Recently, I’ve begun work on automatic speech recognition for a First Nations people. It’s an incredibly exciting opportunity, because this is one of the reasons I became interested in deep learning. The idea is to build a speech-to-text (STT) system to facilitate transcription and to help their language revitalization efforts. I am also hoping that we can complete a one-week coding/machine learning boot camp for the younger members of the tribe.

There is also a need to complete this project quickly, because there are less than 200 fluent speakers today. It also provides some interesting challenges, because much of the research around ASR has been devoted to English. Our plan is to incorporate as much of the current research as possible into our machine learning model.

I and other team members think of this as a first step. We plan on using the lessons learned on this project to streamline the process to bring it to other Indigenous people. And we’d like to create a network of indigenous deep learning practitioners. We are hoping that this can become a national, then international project. It’s a huge goal, but I think we can accomplish it some day.

Model

Our first model will be the Baidu Research’s Deep Speech model. There is another Indigenous ASR effort that has used that model to excellent effect. Mozilla has turned the Deep Speech model into a ASR library. We intend to use this as our baseline model.

The Deep Speech model requires three types of data:

  1. audio converted to mel frequency cepstral coefficients (MFCC);
  2. corresponding transcriptions that are time-aligned to the audio (e.g. if the utterance “I like pizzas.” begins at 53s and ends at 56s in the recording, then the transcription will have 53s and 56s associated to “I like pizzas.”;
  3. a text corpus. The model takes sequences of vectors (audio segments converted to MFCC vectors) and outputs sequences from an alphabet. The loss is connectionist temporal classification (CTC), which is based on the argmax of $p(l \mid x)$, where $l$ is a sequence of characters from the alphabet augmented with a blank character and $x$ is the sequence of vectors coming from the audio. The model is an bi-directional RNN (although, the Mozilla library uses a bi-directional LSTM) with the following architecture: three fully connected layers, followed by a bi-directional RNN layer, with a fifth fully connected layer and softmax output.

We also train a language model to correct any possibly phonetically correct transcriptions that are not correct. The authors of the Deep Speech paper give these examples:

RNN output Decoded Translation
what is the weather like in bostin right now what is the weather like in boston right now
prime miniter nerenr modi prime minister narendra modi
arther n tickets for the game are there any tickets for the game

The model is relatively simple, especially compared to the massive language models out today, but given the fact that we do not have tens of thousands of hours of transcribed audio, I think this will be for the best.

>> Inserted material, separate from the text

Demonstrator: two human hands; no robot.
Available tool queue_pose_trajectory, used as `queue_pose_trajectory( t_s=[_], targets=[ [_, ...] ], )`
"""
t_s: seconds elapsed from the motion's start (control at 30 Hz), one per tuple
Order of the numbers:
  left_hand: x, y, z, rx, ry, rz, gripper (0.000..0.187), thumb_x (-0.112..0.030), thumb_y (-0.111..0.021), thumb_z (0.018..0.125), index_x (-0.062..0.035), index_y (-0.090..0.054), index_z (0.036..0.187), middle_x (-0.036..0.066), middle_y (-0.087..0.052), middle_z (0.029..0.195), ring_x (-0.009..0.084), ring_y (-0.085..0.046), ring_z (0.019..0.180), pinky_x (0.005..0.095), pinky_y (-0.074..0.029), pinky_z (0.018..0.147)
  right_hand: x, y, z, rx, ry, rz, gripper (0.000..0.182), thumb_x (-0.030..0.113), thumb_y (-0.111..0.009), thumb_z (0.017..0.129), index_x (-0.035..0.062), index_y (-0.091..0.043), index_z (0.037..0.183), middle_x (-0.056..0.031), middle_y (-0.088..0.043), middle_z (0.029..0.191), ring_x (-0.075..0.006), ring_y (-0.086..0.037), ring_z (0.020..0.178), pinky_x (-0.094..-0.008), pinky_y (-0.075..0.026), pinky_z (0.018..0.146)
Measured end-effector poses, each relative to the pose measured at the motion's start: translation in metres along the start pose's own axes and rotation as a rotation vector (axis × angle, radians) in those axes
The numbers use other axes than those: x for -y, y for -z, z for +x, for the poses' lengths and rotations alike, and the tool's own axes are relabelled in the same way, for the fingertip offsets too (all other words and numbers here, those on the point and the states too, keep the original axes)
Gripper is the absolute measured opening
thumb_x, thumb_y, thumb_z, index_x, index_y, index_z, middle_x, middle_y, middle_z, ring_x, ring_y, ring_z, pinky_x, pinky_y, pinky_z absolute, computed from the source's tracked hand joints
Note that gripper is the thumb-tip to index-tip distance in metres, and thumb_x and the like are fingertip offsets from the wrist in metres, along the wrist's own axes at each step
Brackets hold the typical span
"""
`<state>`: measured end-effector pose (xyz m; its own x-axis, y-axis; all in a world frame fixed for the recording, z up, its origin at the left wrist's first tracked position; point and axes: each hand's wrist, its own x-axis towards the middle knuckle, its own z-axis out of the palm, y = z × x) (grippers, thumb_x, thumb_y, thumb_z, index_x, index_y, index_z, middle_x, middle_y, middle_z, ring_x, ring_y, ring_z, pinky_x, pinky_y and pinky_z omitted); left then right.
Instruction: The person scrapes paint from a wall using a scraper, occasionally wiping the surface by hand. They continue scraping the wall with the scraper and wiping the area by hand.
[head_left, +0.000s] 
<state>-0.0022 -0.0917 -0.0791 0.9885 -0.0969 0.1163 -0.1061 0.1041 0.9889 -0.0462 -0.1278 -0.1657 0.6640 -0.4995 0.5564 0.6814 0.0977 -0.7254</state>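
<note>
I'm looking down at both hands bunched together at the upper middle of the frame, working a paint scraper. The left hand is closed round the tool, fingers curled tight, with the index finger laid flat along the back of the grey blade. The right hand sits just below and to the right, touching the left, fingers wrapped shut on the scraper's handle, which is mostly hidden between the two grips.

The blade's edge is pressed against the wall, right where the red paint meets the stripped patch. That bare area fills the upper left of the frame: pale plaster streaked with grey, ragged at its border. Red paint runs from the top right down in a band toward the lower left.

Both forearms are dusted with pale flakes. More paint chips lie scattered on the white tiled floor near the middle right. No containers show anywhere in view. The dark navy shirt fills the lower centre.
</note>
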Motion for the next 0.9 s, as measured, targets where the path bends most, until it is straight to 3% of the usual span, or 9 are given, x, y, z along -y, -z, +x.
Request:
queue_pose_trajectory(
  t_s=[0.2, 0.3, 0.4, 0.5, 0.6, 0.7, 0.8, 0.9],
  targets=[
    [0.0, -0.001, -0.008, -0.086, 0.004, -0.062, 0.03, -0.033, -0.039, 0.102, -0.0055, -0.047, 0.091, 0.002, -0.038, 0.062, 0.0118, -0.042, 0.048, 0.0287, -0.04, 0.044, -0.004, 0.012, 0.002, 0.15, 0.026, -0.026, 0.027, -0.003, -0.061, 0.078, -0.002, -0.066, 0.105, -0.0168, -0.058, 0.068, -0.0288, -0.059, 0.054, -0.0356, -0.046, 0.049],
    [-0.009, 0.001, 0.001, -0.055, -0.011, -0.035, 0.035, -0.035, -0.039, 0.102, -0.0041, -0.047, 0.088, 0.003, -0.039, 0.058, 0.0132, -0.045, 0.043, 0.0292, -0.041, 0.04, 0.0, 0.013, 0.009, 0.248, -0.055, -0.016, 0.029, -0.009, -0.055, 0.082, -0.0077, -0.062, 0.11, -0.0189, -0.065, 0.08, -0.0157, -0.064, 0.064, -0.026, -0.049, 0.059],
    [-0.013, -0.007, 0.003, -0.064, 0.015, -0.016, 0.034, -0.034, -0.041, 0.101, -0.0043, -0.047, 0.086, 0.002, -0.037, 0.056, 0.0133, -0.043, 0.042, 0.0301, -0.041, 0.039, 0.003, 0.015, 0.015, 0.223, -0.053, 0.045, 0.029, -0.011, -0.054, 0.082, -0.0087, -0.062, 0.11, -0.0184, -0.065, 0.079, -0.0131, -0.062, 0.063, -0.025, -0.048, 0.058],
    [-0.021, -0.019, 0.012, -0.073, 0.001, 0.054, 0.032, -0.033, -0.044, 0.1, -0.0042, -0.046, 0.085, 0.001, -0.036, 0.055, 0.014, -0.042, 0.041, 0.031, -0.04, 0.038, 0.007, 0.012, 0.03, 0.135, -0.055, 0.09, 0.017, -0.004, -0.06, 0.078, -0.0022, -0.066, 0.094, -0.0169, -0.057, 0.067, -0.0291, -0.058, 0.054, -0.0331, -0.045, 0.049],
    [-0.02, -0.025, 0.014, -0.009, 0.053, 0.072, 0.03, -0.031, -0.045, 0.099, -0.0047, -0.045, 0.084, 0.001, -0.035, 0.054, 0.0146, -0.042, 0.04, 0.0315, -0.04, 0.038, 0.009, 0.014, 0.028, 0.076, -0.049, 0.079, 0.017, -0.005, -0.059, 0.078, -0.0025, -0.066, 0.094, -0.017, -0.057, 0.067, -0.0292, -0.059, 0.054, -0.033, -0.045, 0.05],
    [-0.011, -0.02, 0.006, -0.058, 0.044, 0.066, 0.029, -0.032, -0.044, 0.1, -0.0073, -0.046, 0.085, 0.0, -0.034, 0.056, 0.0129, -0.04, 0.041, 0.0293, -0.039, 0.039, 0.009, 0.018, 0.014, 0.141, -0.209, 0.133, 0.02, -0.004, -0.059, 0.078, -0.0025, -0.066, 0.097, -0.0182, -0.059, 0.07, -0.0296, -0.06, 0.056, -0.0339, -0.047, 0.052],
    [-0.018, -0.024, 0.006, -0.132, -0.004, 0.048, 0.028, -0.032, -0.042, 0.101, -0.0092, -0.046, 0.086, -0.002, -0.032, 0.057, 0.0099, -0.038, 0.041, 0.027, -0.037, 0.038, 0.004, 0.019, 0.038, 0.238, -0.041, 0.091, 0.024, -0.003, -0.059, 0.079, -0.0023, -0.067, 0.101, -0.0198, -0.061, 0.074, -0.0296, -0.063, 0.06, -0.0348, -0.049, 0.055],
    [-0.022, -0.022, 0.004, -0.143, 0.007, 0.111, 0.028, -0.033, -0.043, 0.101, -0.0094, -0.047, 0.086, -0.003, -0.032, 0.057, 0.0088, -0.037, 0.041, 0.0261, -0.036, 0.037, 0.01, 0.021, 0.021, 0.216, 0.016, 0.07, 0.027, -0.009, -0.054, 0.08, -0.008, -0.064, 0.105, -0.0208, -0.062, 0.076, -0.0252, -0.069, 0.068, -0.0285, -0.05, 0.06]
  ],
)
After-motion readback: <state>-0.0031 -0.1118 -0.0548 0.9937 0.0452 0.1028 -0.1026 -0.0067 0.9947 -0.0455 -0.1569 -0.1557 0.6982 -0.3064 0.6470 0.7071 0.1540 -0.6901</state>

After this, we will start experimenting with different models and techniques. There are about eight papers that I am interested in exploring further, to see if they’re a good fit for our project:

Data

The biggest lesson, so far, is how much effort is devoted to data acquisition and cleaning. Currently, there is probably 15 hours of time-aligned transcribed audio, although there is more audio available. We have a number of hurdles to overcome:

  1. we have to get permission to use the other audio from various organizations;
  2. we have to check the audio quality;
  3. we have to check the transcription quality;
  4. the transcriptions are in differing orthographies;
  5. we have to create transcriptions;
  6. we have to obtain permission for various texts, to use in our language model;
  7. we have to convert some of the texts to utf-8 text.

We are now in data pre-processing stage and data collection stage. The one good thing about not having enough data yet, is the ability to set data quality standards ahead of time. This will save a lot of time on our engineering efforts.

We’re confident that most of these challenges can be overcome with a robust software engineering approach.

Final Thoughts

As I said, I’m very excited for this project. I think it can be the start of something amazing for the community. I would love to see what other communities can do with this technology. Will it be incorporated into art, storytelling, more efficient government? Can we begin to rebuild the knowledge and culture that was taken from us? I don’t know, but I want to work as hard as possible to make the answer yes.